- Dataset content -

# # # # # # #

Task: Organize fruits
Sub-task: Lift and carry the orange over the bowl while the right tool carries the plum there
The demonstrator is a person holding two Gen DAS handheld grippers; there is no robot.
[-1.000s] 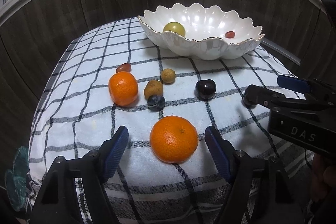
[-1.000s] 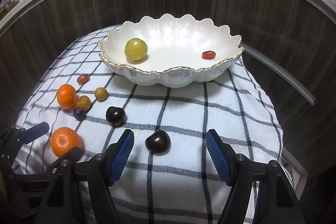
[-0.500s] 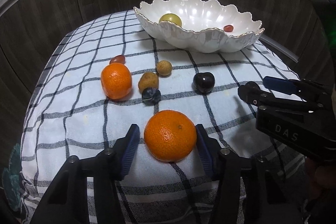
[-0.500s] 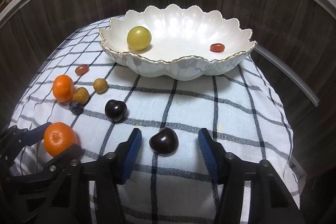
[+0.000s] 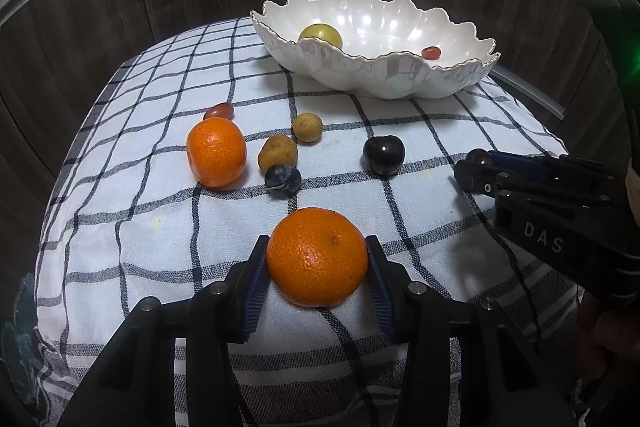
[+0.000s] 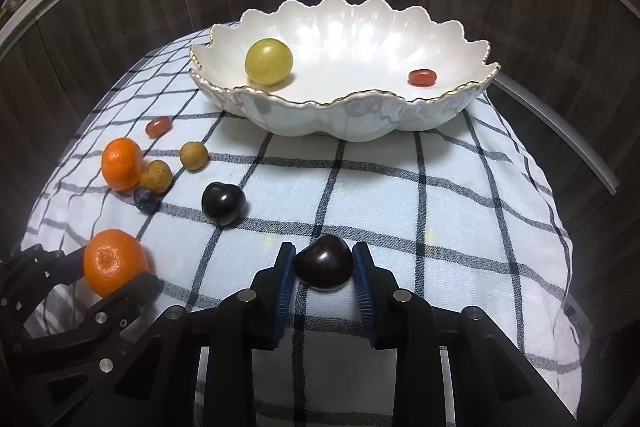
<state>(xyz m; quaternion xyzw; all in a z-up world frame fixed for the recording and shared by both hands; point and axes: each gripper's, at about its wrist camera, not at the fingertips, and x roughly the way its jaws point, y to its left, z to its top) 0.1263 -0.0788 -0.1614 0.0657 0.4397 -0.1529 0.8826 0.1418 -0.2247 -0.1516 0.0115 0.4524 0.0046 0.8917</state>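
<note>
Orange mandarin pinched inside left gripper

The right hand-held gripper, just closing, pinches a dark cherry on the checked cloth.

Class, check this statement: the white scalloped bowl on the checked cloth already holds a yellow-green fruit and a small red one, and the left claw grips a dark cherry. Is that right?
Not quite. The left claw grips an orange, as the left wrist view shows. The rest stands: the bowl holds the yellow-green fruit and the small red one.
</note>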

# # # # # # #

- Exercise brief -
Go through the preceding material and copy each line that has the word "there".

- Task solution -
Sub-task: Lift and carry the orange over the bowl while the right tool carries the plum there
The demonstrator is a person holding two Gen DAS handheld grippers; there is no robot.

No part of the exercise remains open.